Find the line containing "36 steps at" in the entries below. Restate it and each line after it, word for word, up to and including the line containing "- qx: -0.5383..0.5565".

[Stored items from a collection]
##############################
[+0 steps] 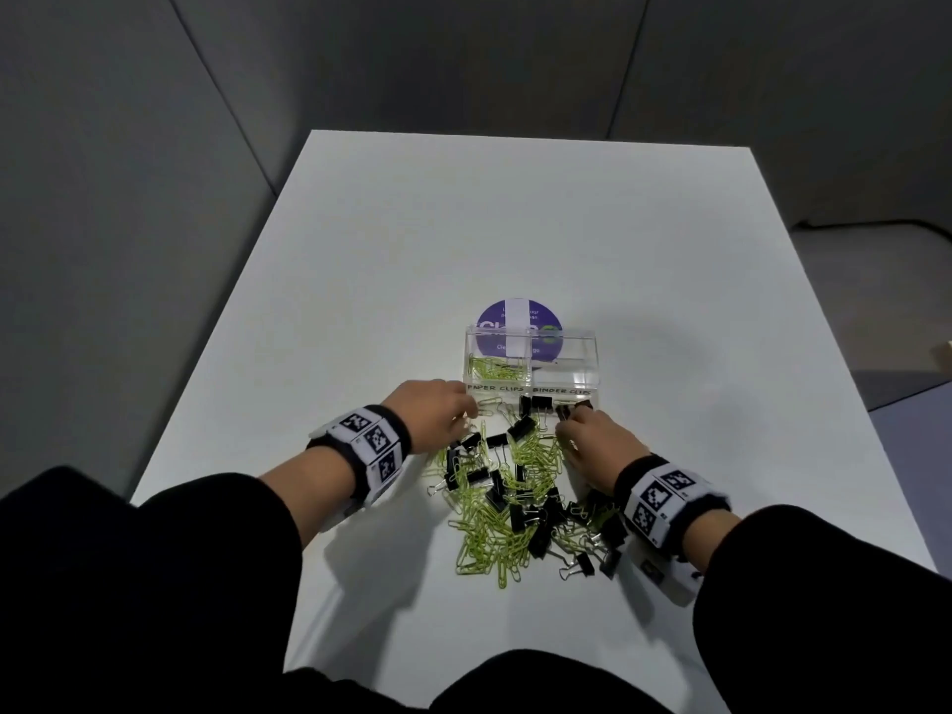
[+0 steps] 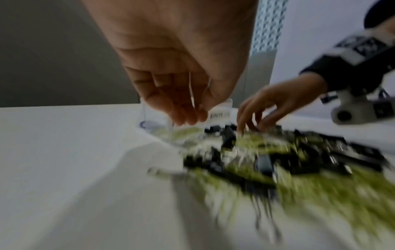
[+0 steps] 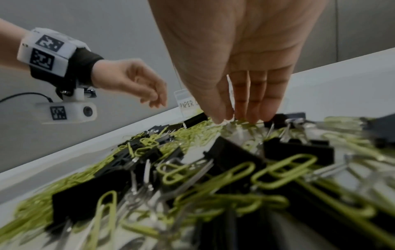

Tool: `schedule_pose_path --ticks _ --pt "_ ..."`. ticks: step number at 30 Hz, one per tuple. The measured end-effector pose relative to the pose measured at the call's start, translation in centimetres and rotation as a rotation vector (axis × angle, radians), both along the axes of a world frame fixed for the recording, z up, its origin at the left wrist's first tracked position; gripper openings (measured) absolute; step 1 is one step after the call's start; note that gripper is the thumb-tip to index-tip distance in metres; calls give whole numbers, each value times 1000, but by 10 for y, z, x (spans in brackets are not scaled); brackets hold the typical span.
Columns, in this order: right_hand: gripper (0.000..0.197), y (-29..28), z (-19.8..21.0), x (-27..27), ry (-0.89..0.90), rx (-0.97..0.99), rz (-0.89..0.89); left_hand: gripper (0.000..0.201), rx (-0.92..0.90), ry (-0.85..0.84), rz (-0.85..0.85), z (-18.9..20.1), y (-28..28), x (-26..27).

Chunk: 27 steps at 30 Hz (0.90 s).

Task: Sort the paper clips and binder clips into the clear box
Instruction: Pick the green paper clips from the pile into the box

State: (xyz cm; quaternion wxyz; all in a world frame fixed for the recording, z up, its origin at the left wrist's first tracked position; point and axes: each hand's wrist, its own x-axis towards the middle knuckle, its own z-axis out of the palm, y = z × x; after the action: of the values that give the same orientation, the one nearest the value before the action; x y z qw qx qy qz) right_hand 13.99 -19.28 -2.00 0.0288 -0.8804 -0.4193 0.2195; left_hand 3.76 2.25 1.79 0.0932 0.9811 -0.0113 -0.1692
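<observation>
Both hands reach into a pile of clips at 6 o'clock of the clear box [image 1: 582, 347]. Fingers of the right hand [image 1: 600, 445] point down, close together and nearly straight, tips touching green paper clips [image 3: 284, 169] beside a black binder clip [image 3: 282, 118]; whether they pinch anything, I cannot tell. Loosely curled, the left hand [image 1: 438, 412] hovers at the pile's 10 o'clock edge, seemingly holding nothing. Some paper clips lie in the box's left compartment on the white table [image 1: 360, 249].

Blurred: left hand [image 2: 181, 94] hangs over clip pile [image 2: 278, 160]; right hand [image 2: 278, 103] fingertips in it.
</observation>
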Motion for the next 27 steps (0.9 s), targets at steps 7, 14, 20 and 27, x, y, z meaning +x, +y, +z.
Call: schedule_pose_path --ticks 7,14,20,27 --pt "32 7 -4 -22 -17 -35 23 57 35 124 53 -37 7 -36" --pt "28 6 -8 -29 -102 -36 57 48 -95 15 165 -45 -22 -43" --pt "38 7 -6 -31 -37 92 17 50 -173 13 228 -40 -30 -35" --pt "42 14 -5 -34 -20 8 30 60 -190 89 313 -39 -20 -47"
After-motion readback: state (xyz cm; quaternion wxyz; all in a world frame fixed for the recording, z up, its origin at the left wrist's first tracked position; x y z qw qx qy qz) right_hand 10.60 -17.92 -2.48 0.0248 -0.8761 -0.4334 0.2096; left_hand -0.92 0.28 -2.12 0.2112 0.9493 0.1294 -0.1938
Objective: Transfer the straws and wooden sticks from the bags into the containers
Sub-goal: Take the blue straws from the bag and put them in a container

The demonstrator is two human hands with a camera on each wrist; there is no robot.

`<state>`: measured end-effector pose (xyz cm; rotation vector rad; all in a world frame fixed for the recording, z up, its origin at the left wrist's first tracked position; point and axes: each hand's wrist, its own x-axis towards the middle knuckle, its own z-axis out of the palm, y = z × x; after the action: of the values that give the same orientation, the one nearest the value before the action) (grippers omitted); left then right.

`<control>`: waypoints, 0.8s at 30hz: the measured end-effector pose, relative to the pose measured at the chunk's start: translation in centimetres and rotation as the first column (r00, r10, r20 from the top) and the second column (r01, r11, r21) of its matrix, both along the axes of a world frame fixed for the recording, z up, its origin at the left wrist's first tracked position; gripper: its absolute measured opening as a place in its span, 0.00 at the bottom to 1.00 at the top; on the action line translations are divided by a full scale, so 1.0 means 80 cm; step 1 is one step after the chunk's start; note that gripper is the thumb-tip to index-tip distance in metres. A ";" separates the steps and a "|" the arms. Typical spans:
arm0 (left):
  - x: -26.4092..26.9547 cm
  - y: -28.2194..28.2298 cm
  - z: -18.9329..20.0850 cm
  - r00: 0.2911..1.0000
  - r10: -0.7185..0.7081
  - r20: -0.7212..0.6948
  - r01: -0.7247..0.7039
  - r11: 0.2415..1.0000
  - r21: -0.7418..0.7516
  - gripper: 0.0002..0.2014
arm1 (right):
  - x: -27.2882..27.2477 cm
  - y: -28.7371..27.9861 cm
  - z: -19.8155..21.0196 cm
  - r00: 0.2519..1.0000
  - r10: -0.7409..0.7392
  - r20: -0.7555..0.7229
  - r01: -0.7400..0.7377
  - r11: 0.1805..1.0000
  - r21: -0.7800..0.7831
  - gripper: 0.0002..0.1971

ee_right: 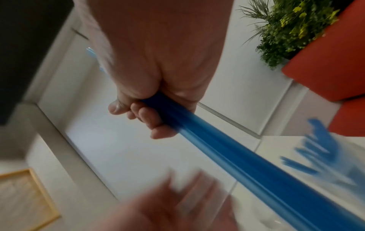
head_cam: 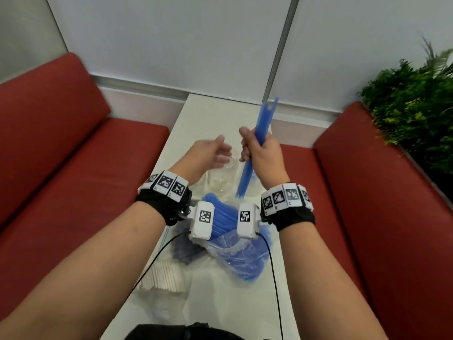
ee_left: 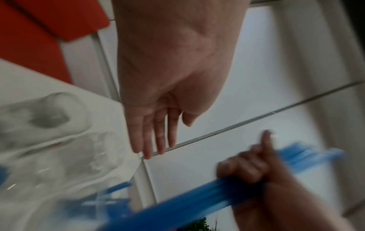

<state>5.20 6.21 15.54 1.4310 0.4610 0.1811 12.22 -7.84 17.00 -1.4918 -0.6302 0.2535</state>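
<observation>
A narrow white desk [head_cam: 220, 303] runs away from the viewer between two red sofas [head_cam: 61, 148], with a green plant [head_cam: 414, 119] at two o'clock. On the near desk lies an open plastic bag [head_cam: 235, 251] crammed with blue straws [head_cam: 223, 217]. At seven o'clock sits a stack of pale wooden sticks [head_cam: 166, 278]. At the centre stands a clear glass container [head_cam: 225, 177], hard to make out against the white surface.

The right hand [head_cam: 263, 153] has its grip closed around a small bundle of blue straws [head_cam: 255, 148], tilted, with the lower ends just above the bag and beside the container. The left hand [head_cam: 208, 153] hovers over the container at eleven o'clock of the bundle, fingers relaxed and holding nothing.

Likely risks: the bundle fans at its top, so loose straws may slip from the grip. The lower ends could catch the rim and tip the light container unless the free hand steadies it. Both wrist views are blurred, which suggests fast movement and makes a missed opening more likely.
</observation>
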 end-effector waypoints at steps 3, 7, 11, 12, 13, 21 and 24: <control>-0.010 -0.012 -0.038 0.964 -0.204 -0.170 0.141 0.936 -0.322 0.26 | -0.005 -0.005 0.039 1.000 -0.016 -0.004 0.016 0.982 0.188 0.15; -0.011 -0.039 -0.063 0.969 -0.246 -0.027 0.145 0.652 -0.744 0.32 | -0.016 -0.009 0.052 1.000 -0.016 -0.015 0.020 0.968 0.250 0.15; -0.002 -0.058 -0.059 0.993 -0.098 0.068 0.106 0.459 -0.882 0.27 | -0.023 -0.019 0.042 1.000 -0.030 -0.001 0.030 0.981 0.190 0.14; 0.000 -0.060 -0.058 0.995 -0.084 0.060 0.093 0.470 -0.878 0.25 | -0.024 -0.021 0.039 0.999 -0.034 0.005 0.032 0.984 0.176 0.13; 0.000 -0.061 -0.056 0.996 -0.078 0.040 0.073 0.495 -0.866 0.22 | -0.025 -0.024 0.037 0.999 -0.036 0.008 0.034 0.985 0.168 0.13; 0.005 -0.059 -0.050 0.972 -0.223 -0.071 0.110 0.700 -0.705 0.18 | -0.024 -0.026 0.032 0.999 -0.003 -0.032 0.008 0.983 0.182 0.17; 0.007 -0.059 -0.043 0.973 -0.225 -0.043 0.137 0.720 -0.680 0.18 | -0.024 -0.024 0.033 0.999 0.023 -0.036 -0.017 0.986 0.167 0.17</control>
<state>5.75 1.52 12.13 0.7521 0.4222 -0.2281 10.30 -9.77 19.64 -1.3180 -0.6212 0.2378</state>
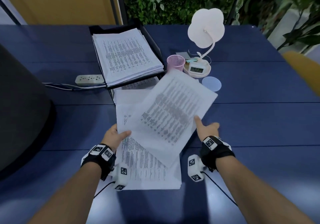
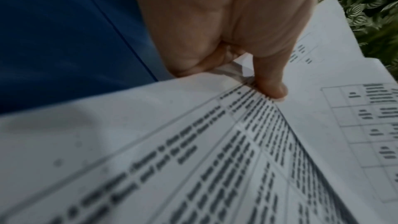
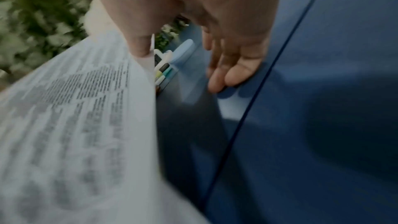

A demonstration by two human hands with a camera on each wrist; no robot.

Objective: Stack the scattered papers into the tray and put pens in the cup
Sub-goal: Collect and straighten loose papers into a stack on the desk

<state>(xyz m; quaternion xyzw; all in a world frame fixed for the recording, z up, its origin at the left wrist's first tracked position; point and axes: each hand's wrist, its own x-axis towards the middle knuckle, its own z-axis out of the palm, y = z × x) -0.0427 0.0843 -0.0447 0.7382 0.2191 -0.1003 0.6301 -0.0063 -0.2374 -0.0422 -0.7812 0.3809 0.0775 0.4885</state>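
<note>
A loose pile of printed papers (image 1: 147,168) lies on the blue table in front of me. My left hand (image 1: 117,135) pinches the pile's left edge, thumb (image 2: 271,83) on top and fingers curled beneath. A top sheet (image 1: 173,111) is lifted and tilted toward the right. My right hand (image 1: 206,126) has its thumb against that sheet's right edge, while its fingers (image 3: 228,76) stay straight and off the paper, close to the table. Several pens (image 3: 163,71) lie under the raised sheet, hidden in the head view. The black tray (image 1: 152,38) holds a paper stack. The pink mesh cup (image 1: 175,62) stands to its right.
A white flower-shaped lamp (image 1: 206,28) with a small clock (image 1: 196,69) stands behind the cup, and a pale blue disc (image 1: 211,83) lies beside it. A power strip (image 1: 89,79) sits left of the tray. A dark rounded object (image 1: 17,111) fills the left side.
</note>
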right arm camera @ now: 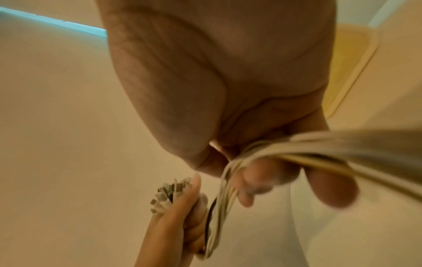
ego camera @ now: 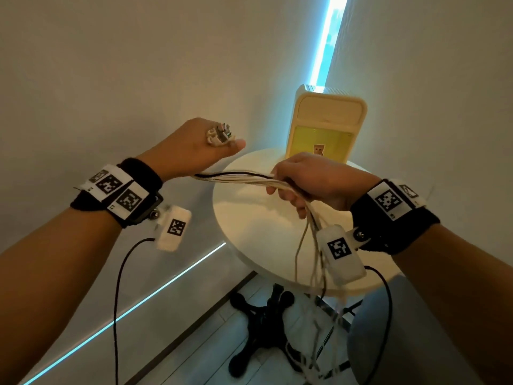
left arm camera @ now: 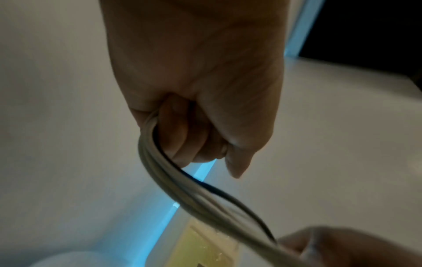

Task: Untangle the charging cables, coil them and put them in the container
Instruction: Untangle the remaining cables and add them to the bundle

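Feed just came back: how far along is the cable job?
Done: the plug ends are gathered in the left hand. In hand: the cable bundle spans to the right hand, its tails hanging past the round table toward the floor. Left: coiling; no cable is seen entering the yellow container.
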`<state>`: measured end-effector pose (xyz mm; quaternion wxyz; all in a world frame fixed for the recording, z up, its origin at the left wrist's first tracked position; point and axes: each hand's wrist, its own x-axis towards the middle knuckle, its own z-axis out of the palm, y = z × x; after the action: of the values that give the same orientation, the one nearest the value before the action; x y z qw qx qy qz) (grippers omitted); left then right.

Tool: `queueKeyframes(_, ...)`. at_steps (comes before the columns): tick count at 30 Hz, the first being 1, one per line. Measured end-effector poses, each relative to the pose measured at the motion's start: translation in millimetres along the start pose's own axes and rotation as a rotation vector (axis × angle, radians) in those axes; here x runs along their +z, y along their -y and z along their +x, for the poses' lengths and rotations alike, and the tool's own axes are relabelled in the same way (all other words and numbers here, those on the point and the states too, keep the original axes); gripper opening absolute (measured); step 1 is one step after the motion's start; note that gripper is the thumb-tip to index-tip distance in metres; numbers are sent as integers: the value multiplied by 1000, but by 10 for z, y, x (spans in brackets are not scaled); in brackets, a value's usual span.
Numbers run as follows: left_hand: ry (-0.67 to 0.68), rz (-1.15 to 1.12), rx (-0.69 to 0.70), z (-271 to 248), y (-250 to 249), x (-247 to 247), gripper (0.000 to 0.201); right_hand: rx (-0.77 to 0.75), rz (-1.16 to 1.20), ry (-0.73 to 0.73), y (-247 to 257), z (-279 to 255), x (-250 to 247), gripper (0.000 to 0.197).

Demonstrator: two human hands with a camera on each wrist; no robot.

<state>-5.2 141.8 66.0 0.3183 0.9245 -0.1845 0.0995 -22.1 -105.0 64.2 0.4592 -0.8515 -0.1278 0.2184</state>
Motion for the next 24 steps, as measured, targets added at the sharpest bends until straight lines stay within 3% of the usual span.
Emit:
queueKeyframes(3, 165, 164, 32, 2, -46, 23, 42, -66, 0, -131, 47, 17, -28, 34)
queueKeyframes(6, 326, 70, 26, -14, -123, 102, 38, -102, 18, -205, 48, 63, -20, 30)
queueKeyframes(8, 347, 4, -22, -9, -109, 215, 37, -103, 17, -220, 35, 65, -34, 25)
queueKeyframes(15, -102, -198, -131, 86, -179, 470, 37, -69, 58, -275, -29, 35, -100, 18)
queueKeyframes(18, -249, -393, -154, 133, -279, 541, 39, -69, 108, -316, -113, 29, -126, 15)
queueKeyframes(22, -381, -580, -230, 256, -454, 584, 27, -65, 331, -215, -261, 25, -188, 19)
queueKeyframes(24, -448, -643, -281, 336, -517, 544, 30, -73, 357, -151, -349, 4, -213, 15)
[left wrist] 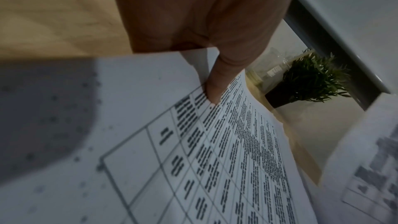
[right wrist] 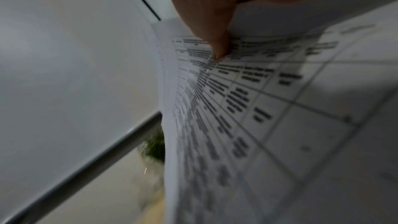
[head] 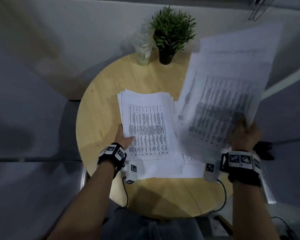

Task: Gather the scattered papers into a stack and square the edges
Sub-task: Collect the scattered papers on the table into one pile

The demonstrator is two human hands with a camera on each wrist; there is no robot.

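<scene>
1. Both hands hold paper. The left hand [head: 123, 139] pinches the left edge of a stack of papers [head: 149, 132], with its thumb [left wrist: 217, 89] pressed on the top sheet and the other fingers hidden under the pile.
2. The right hand [head: 244, 134] grips a second bunch of sheets [head: 227, 94] by the near edge, thumb [right wrist: 217, 45] on top. This bunch is lifted off the table and tilts up to the right. It looks blurry.
3. Every sheet is white with a printed table of small black words in boxes. The words are too small and blurry to read.
4. The left stack is a bit messy, with corners sticking out at the far end. A few more sheets [head: 192, 168] lie flat under it on the right.
5. The papers are over a round, light wooden table [head: 102, 108].
6. At the far edge stand a small green plant in a black pot [head: 170, 37] and a clear plastic cup [head: 144, 49], just beside each other.
7. Grey cushions [head: 28, 104] sit around the table.
</scene>
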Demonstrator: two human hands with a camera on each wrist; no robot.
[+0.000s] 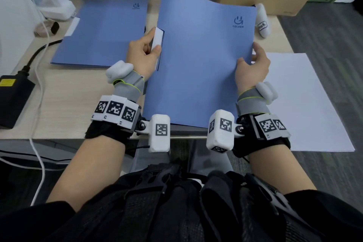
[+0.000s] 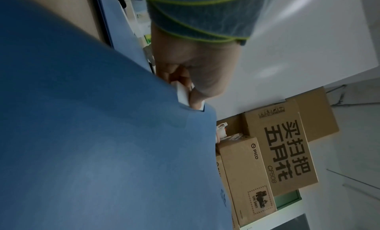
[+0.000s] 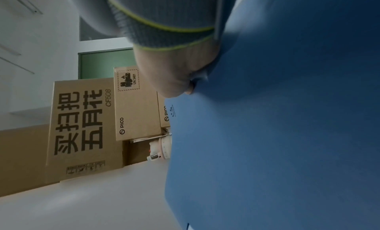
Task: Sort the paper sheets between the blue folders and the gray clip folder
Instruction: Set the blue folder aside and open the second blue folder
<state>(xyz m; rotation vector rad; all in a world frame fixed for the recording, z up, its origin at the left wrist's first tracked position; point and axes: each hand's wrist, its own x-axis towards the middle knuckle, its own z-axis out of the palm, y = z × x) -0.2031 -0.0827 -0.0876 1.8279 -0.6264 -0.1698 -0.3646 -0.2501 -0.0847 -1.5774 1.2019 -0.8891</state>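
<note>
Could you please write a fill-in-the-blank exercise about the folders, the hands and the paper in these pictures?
1. Both hands hold a folder of ____ colour.
2. The left hand pinches the white ____ at the folder's edge.
3. The second folder lies ____ on the desk.
4. The white paper sheet lies beside the ____ hand.

Missing words: blue; tab; closed; right
</note>
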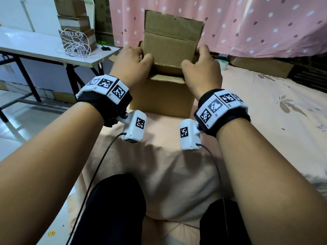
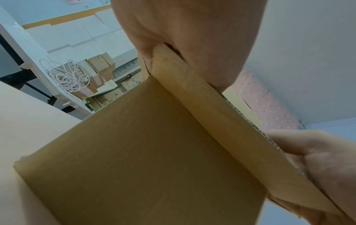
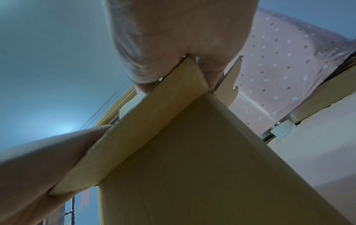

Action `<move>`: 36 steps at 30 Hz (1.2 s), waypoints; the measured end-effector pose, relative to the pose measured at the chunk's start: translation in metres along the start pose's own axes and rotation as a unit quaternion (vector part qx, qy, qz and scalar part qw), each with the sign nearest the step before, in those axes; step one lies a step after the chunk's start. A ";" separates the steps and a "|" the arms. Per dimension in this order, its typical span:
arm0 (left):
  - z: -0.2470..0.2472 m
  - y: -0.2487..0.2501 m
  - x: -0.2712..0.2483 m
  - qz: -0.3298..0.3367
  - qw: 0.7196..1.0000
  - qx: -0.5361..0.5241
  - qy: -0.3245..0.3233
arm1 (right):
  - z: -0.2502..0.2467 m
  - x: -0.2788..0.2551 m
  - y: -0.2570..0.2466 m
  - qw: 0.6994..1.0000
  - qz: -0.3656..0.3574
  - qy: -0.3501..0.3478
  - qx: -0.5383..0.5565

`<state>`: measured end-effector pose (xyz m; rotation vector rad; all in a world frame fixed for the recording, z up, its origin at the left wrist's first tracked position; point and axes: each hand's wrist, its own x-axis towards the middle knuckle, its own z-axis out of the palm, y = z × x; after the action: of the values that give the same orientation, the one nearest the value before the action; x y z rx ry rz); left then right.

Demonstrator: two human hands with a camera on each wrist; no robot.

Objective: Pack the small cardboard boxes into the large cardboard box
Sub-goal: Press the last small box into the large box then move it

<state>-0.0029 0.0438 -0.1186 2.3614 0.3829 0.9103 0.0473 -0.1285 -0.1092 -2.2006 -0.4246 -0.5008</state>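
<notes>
Hands, 2 [image 1: 131,62] [image 1: 201,68], on 1 large cardboard box [image 1: 162,98]; 3 stacked boxes [image 1: 76,23] behind.

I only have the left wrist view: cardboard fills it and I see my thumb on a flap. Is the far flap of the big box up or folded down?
Observer: Up. In the head view the far flap of the large box stands upright against the pink curtain.
Operator: Where is the right hand?
Observer: The right hand grips the near flap at its right end, mirroring the left hand at the left end.
Operator: Any small boxes within sight?
Observer: A stack of small boxes stands on the white table to the left, with a white cord draped over it.
Operator: Anything inside the box?
Observer: Cannot tell; the near flap and both hands hide the inside.
</notes>
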 end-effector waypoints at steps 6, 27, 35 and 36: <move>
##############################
| Response below |
Action `<move>`: 36 steps at 30 Hz (1.2 s), waypoints; the measured end-effector pose, relative to the pose measured at the chunk's start: translation in metres along the start pose's own axes and rotation as a unit quaternion (vector part qx, qy, qz and scalar part qw), each with the sign nearest the step before, in those axes; step one lies a step after the chunk's start. A ";" separates the steps and a "|" the arms. Per dimension in this order, its typical span:
arm0 (left):
  - z: -0.2470..0.2472 m
  - y: -0.2487..0.2501 m
  - x: -0.2712..0.2483 m
  - qz: -0.3298..0.3367
  - qw: 0.7196..1.0000
  - qx: -0.5361..0.5241
  - qy: -0.3245..0.3233
arm1 (right):
  - z: -0.2502..0.2467 m
  - x: -0.2788..0.2551 m
  - y: -0.2570..0.2466 m
  - qw: 0.6994..1.0000
  - qz: -0.3656..0.3574
  - qy: -0.3501..0.3478
  - qx: -0.5383..0.5565

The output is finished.